While Emma and my wife may be finding unanticipated relief, so much of our pandemic experience as introverts and extroverts comes down to the “nature of [our] lockdown,” according to Jonathan Cheek, a professor of psychology at Wellesley College. That means it’s not necessarily a breeze for introverts, either.
It sounds intuitive that extroverts would have a harder time during a prolonged interruption in socializing, but introverts who’ve been forced into unpredictable circumstances — interruptions in planning, encroaching family — can also feel exhaustion, Cheek said.
When the pandemic hit, Eva McCloskey, 40, her boyfriend and their 2-year-old son moved in with McCloskey’s family because they needed help with child care. While McCloskey was grateful for the support, the lack of alone time was draining.
“There's just always someone around and so little bits of solo time.

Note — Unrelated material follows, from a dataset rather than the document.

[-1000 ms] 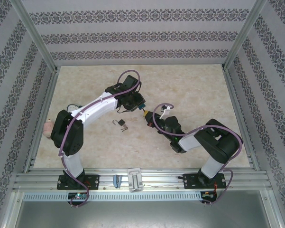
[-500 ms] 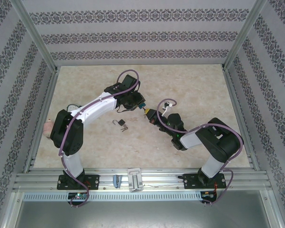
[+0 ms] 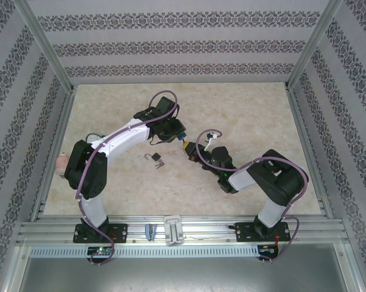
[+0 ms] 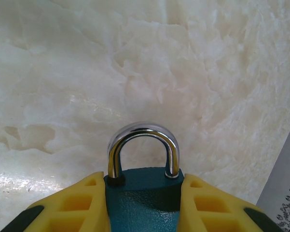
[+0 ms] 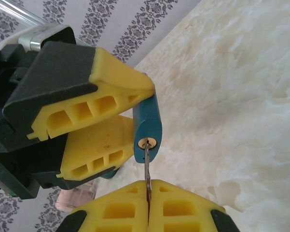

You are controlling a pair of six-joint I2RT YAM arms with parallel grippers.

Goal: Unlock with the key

It was challenging for me to be as gracious as I felt,” McCloskey said. “It was just really hard. [I’d] be annoyed that I was around people all the time.”
Now back in her own apartment and with child care restored, McCloskey said “it feels luxurious” to have her alone time back.
To be clear, when it comes to my own living circumstances, my normal outlet to blow off steam may be cut off, but Lisa and I are still in a position of privilege. When I lost my job, I was able to freelance, so we were never in the kind of precarious financial situation that millions of unemployed Americans are facing. When we witness horrific accounts of police violence, as white people we do not live with the fear that we could be next.
In a time of political and social unrest, it’s especially important for extroverts like me to focus on quality over quantity in our relationships. We should surround ourselves with — or limit our digital communication and social distancing to — people who fully accept us. In other words: Make time for people who you can be “effortlessly yourself around,” Kashdan said.
As we brace ourselves for more pandemic time indoors, just knowing the root of my depletion is helpful in figuring out how I’m going to get through the winter. I’m planning on nurturing fewer relationships more deeply over digital communication, rather than scheduling a torrent of Zoom calls with acquaintances. I’ll be saving that energy for when we can be back at a crowded bar in Brooklyn. Until then, I’ll be on the couch with Lisa.